What to produce: Which of the lines below contain the string "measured"? Pull each one out of the data.

Dataset excerpt: Begin

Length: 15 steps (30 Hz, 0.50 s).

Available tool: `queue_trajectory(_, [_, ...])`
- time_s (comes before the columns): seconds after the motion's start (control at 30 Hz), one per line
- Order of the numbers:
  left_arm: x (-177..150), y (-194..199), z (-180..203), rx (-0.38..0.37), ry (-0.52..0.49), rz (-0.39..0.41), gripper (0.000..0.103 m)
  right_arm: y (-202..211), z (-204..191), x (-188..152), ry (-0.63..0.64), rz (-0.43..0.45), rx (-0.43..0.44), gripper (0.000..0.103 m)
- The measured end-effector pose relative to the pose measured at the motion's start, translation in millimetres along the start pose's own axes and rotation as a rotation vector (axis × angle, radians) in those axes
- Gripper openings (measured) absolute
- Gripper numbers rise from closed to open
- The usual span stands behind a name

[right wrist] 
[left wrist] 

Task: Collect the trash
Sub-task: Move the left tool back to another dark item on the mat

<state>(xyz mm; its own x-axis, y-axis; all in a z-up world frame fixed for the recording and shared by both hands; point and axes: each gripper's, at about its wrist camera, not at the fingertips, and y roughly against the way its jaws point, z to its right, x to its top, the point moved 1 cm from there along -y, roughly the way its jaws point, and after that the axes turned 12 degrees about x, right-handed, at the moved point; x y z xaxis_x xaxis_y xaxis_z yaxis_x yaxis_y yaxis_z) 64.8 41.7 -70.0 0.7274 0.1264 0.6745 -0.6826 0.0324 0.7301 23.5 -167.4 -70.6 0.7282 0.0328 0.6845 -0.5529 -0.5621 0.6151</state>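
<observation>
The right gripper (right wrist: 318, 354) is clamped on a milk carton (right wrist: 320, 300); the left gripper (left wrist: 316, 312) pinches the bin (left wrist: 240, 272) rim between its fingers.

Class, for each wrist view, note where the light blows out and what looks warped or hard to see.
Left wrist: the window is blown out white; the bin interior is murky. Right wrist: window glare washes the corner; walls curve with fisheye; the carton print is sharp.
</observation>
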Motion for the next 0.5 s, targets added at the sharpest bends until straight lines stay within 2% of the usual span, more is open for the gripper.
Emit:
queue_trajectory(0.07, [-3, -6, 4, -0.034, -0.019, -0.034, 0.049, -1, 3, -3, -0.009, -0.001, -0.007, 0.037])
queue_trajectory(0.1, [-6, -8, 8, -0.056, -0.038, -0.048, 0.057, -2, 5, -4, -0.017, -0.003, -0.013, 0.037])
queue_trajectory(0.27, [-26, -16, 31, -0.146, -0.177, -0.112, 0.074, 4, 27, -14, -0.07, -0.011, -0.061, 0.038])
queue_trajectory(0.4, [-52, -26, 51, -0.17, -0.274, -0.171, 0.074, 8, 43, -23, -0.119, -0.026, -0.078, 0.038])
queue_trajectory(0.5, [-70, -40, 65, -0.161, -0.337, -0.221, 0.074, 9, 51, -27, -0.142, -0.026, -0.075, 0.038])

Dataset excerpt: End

Output for this task:
- The measured end-effector pose relative to the pose measured at the motion's start, translation in millimetres along the start pose's own axes and rotation as a rotation vector (axis × angle, radians) in those axes
- Gripper openings (measured) absolute

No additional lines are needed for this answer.